After finding the line with "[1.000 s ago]" in the entries below, retype exactly each line from there through the line with "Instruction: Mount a", including that final line.
-*-*-
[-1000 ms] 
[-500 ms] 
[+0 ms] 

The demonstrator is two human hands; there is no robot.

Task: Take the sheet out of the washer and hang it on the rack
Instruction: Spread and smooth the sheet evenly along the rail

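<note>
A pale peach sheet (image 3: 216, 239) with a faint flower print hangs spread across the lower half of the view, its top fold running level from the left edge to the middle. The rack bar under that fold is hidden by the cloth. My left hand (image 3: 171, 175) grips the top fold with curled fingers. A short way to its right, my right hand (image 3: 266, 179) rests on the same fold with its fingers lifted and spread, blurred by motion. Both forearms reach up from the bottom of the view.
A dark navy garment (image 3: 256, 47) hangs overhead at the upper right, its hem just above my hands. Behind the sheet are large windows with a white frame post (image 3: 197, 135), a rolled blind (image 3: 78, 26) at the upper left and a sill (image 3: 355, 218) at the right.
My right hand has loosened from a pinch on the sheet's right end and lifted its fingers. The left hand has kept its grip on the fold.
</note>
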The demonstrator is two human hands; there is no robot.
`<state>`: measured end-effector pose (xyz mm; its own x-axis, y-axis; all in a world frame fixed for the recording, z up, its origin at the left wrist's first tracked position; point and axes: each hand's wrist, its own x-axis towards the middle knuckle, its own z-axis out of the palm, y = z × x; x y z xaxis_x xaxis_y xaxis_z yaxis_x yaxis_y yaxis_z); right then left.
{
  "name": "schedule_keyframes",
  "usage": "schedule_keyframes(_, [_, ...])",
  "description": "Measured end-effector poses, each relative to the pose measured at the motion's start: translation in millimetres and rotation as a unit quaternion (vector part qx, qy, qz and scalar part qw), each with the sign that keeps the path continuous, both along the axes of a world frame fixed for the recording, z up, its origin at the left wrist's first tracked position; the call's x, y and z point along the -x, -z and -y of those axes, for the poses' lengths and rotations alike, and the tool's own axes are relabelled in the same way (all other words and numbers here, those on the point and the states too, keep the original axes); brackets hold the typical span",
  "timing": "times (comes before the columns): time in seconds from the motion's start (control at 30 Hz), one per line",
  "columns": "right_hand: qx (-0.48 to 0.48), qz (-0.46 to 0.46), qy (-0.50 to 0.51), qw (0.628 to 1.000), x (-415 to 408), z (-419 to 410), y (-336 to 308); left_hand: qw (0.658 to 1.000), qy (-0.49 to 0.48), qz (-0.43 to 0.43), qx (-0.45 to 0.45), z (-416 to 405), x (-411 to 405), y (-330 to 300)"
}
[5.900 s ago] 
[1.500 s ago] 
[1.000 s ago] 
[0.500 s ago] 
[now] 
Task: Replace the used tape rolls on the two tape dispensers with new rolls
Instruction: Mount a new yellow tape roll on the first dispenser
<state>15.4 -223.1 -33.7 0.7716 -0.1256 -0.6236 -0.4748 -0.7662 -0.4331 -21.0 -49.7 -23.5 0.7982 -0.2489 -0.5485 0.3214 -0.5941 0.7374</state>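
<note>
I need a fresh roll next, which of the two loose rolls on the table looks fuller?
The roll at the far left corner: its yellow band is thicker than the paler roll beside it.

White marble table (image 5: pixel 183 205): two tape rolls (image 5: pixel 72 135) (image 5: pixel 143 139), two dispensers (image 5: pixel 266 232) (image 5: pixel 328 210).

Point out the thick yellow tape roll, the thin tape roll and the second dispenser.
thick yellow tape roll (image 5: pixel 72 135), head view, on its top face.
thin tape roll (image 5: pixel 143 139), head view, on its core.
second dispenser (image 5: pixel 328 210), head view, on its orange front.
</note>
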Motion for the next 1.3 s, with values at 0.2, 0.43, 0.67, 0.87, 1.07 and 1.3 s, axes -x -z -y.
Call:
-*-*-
## Solution below:
[1.000 s ago] 
[0.500 s ago] 
[now] 
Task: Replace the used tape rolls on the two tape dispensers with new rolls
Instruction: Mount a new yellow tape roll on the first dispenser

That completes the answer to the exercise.